Required work →
What is needed is the number of lines in the data below that include "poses", stated by itself.

____ Data records

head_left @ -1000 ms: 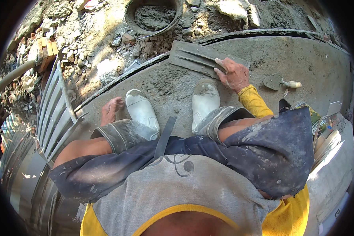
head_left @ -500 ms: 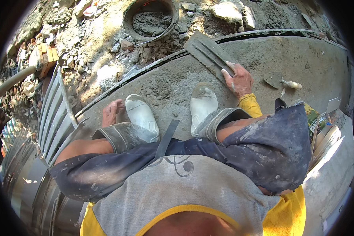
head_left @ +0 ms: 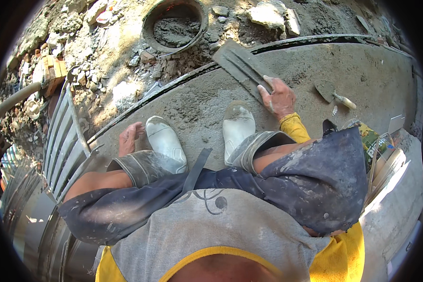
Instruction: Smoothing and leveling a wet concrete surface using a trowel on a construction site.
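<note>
A long, flat grey plastering float (head_left: pixel 242 66) is in my right hand (head_left: pixel 279 97), whose fingers are wrapped round its grip. It slants up and left across the wet cement strip (head_left: pixel 291 66), its far end reaching the strip's far edge. My left hand (head_left: pixel 130 137) is beside my left white boot (head_left: pixel 164 138), fingers loosely bent and partly apart, with nothing seen in them. Right of my right hand, a pointed trowel (head_left: pixel 325 91) with a pale handle lies on the cement. My right boot (head_left: pixel 238 124), cement on its toe, stands on the strip.
Beyond the edging (head_left: pixel 183 77) lies rubble with a round bucket (head_left: pixel 176 33) holding grey mix. At left are a metal grille (head_left: pixel 63 141) and orange bricks (head_left: pixel 55 70). A green printed bag (head_left: pixel 369 141) is at right, behind my knee.
In the picture, the float and my right hand are slightly left of where they were, but the boots, trowel and bucket shift left too. My right hand keeps its grip.
</note>
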A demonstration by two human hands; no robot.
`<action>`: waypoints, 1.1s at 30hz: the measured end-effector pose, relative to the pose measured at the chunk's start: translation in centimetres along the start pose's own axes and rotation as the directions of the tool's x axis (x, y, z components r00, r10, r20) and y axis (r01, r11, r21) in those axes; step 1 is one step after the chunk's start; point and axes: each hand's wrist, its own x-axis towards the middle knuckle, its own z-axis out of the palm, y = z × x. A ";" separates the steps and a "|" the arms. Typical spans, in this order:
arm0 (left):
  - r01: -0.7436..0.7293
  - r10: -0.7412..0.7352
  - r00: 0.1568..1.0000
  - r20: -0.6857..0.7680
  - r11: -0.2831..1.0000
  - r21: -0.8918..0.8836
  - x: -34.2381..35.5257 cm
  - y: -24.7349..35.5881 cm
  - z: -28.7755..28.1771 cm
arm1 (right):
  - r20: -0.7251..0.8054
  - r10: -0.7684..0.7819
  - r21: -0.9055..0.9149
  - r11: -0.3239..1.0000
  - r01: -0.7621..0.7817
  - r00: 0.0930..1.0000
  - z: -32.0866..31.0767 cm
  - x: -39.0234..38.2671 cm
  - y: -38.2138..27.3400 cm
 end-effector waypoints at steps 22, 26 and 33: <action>0.048 -0.048 0.999 0.007 0.999 0.002 -0.1 -0.8 -0.1 | -0.051 0.368 0.154 0.921 -0.357 0.928 -2.5 -9.4 5.6; 0.062 -0.062 0.998 -0.008 0.998 -0.024 -1.1 -0.2 -0.5 | 0.132 0.240 0.121 0.959 -0.256 0.962 -2.8 -10.0 5.6; 0.030 -0.030 0.999 0.029 1.000 -0.008 0.4 -0.6 0.2 | -0.303 0.368 -0.371 0.804 -0.465 0.879 -12.8 -4.3 18.5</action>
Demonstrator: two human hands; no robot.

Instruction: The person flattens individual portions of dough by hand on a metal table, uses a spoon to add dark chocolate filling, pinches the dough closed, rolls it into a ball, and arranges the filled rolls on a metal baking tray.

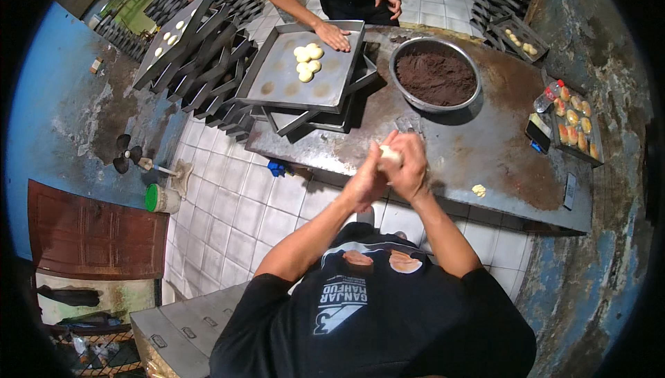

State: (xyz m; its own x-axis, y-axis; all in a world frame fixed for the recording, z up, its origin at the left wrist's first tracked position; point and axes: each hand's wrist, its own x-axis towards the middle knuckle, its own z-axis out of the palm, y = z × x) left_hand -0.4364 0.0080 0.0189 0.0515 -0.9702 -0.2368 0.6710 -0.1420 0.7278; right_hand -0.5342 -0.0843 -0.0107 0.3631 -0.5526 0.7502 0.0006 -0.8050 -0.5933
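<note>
At upper centre-left of the frame, an upper tray (332, 66) bearing pale dough balls (305, 68) sits askew on a lower tray (315, 123); a knock could slide it, since the corners are not aligned. A co-worker's hand (333, 36) rests at its upper right. At frame centre, the left hand (367, 183) and right hand (409, 160) are together, palms closed about a pale dough piece (390, 154) by the near edge of the desk (464, 156); finger detail is blurred. Caution: parting the palms too far could drop the piece. Upper right of them stands a metal bowl (443, 106) of dark brown crumbs (436, 73), apart from both hands.
</note>
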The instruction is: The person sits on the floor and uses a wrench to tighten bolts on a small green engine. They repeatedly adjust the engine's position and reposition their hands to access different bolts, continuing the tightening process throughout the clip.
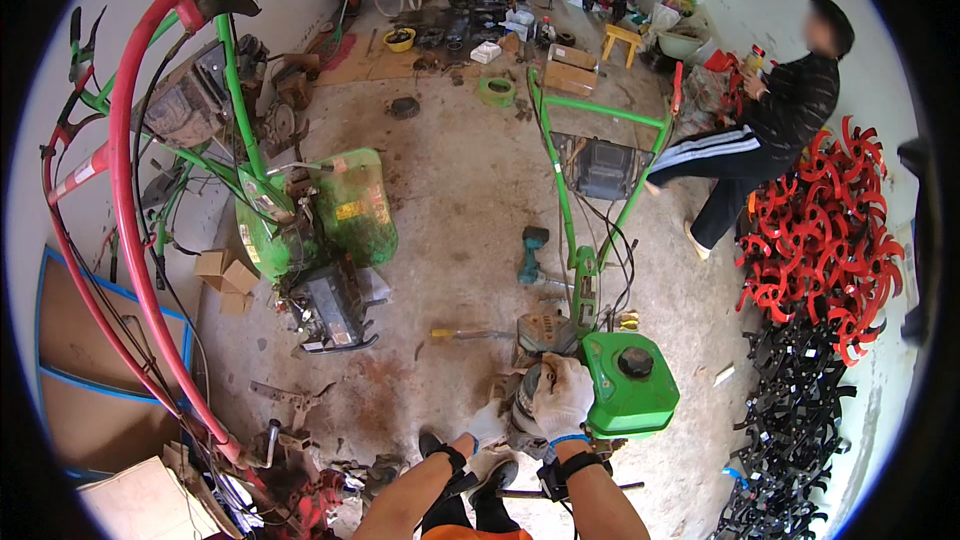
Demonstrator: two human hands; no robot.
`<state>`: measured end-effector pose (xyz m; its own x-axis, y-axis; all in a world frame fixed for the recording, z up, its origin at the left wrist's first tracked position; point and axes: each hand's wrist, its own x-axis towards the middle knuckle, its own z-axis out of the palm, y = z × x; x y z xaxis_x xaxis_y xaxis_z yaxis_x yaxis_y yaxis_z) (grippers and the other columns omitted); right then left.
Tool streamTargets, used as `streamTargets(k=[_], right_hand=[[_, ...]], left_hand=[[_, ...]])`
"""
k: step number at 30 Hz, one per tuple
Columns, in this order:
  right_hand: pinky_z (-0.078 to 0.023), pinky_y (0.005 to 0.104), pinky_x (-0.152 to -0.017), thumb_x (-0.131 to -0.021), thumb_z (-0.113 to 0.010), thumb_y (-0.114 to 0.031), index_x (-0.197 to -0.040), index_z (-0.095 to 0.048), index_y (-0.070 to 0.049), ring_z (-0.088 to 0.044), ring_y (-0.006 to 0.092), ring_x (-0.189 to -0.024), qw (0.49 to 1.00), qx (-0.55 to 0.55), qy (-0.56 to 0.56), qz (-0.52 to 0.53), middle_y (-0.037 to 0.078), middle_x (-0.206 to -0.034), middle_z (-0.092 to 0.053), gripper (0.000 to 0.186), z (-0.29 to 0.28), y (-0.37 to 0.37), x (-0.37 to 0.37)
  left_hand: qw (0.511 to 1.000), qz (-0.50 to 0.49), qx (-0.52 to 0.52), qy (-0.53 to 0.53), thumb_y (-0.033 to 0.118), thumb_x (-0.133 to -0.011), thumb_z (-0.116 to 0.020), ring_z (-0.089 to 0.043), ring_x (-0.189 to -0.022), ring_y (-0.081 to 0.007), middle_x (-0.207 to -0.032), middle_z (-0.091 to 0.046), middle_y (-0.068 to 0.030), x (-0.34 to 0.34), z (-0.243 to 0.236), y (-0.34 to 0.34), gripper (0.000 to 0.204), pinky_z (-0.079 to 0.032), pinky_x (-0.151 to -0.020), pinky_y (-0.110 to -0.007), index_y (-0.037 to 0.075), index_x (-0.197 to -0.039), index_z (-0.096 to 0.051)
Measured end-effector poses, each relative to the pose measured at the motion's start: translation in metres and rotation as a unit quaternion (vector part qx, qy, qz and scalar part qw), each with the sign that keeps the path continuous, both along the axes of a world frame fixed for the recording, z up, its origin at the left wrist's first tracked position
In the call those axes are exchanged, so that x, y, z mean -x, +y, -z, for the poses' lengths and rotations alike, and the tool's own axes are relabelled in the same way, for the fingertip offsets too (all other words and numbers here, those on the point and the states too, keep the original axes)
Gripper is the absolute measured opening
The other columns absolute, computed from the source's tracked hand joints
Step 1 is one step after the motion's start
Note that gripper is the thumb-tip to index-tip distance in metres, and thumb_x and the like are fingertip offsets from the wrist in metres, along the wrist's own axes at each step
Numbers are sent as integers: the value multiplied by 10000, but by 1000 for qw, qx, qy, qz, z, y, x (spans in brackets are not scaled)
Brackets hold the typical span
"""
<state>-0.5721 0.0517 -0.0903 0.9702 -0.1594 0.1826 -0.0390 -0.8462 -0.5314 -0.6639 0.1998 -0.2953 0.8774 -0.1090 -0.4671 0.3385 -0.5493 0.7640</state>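
Observation:
A green walk-behind tiller stands in front of me, its green fuel tank point(622, 390) with a black cap to the right of my hands. Both hands wear pale work gloves. My right hand point(562, 395) lies closed over the top of the engine, just left of the tank; its fingers curl round a part I cannot make out. Lower and to the left, my left hand point(490, 423) presses against the side of a dark, round engine part point(522, 412). Its fingertips are mostly hidden. A grey-brown engine housing point(547, 333) sits just beyond my hands.
A teal cordless drill point(532, 255) and a yellow-handled screwdriver point(440, 334) lie on the floor. At left stands another tiller with red handlebars point(122, 140). Red blades point(820, 230) and black blades point(795, 400) are heaped along the right wall, near a walking person point(800, 90).

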Motion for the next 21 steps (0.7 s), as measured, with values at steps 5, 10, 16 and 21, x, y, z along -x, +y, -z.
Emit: streamTargets(k=[5, 10, 16, 21], right_hand=[[-571, 481, -917, -977, -772, -177, -1099, -793, -156, -720, 353, -1023, 1000, 10, -6, -1, 81, -1079, -772, 125, 2, 0, 1], [-576, 513, -890, -952, -765, -184, -1125, -801, -170, -714, 379, -1014, 1000, 12, -8, 4, 107, -1063, -765, 177, 0, 2, 0], [-566, 532, -890, -953, -745, -168, -1133, -795, -142, -706, 405, -1015, 999, -10, -43, -17, 133, -1074, -761, 188, 4, -2, 2], [-572, 512, -884, -969, -745, -143, -1173, -795, -146, -715, 384, -1014, 1000, 0, -23, -10, 113, -1098, -774, 211, 3, -1, 2]], left_hand=[[997, 34, -37, 55, 283, -1097, -588, -744, -997, -541, -1028, -756, -334, -9, 7, 0, 280, -592, -813, -593, 31, -1162, -691], [996, 4, 24, 81, 282, -1110, -592, -770, -854, -458, -938, -771, -264, -6, 8, 7, 286, -606, -743, -550, 28, -1189, -696], [975, -111, 138, 136, 202, -1092, -647, -755, -936, -332, -1088, -745, -182, 20, 22, 30, 269, -649, -818, -474, 33, -1294, -702], [910, -272, 243, 195, 138, -1062, -737, -739, -900, -211, -1095, -731, -88, 24, 36, 63, 275, -673, -785, -390, -12, -1287, -690]])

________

Your response →
2